Assignment.
For each line below, print it again exactly as shown.

____________________

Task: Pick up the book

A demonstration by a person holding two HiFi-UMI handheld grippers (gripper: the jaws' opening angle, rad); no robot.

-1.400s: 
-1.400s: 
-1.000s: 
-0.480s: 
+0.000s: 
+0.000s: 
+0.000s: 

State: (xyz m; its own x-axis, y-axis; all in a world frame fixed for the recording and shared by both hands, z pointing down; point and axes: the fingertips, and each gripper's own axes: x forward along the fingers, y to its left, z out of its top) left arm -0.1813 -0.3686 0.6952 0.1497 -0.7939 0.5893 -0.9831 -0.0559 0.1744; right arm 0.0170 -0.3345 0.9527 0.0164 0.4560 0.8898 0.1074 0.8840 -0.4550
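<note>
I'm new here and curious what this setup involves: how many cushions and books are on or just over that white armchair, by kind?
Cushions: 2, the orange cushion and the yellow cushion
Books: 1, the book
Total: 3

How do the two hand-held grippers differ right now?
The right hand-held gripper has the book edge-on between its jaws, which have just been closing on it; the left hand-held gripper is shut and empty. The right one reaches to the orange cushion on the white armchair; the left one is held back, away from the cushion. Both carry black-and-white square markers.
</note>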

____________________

Output for this exercise.
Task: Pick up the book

A demonstration by a person holding two HiFi-UMI handheld grippers (gripper: the jaws' opening angle, rad); no robot.

-1.400s: 
-1.400s: 
-1.000s: 
-0.480s: 
+0.000s: 
+0.000s: 
+0.000s: 

State: (xyz m; its own x-axis, y-axis; all in a world frame fixed for the recording and shared by both hands, z pointing down; point and axes: the fingertips, and each gripper's own axes: x forward along the fingers, y to its left, z out of its top) left arm -0.1813 -0.3686 0.6952 0.1497 -0.7939 0.5893 -0.9831 -0.0559 0.1744; right arm 0.0170 -0.3345 0.9527 0.0164 0.4560 0.8898 0.1074 0.8840 -0.4550
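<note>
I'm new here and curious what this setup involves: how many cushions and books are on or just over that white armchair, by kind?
Cushions: 2, the orange cushion and the yellow cushion
Books: 1, the book
Total: 3

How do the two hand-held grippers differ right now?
The right hand-held gripper has the book edge-on between its jaws, which have just been closing on it; the left hand-held gripper is shut and empty. The right one reaches to the orange cushion on the white armchair; the left one is held back, away from the cushion. Both carry black-and-white square markers.
</note>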

The exercise has been answered in full.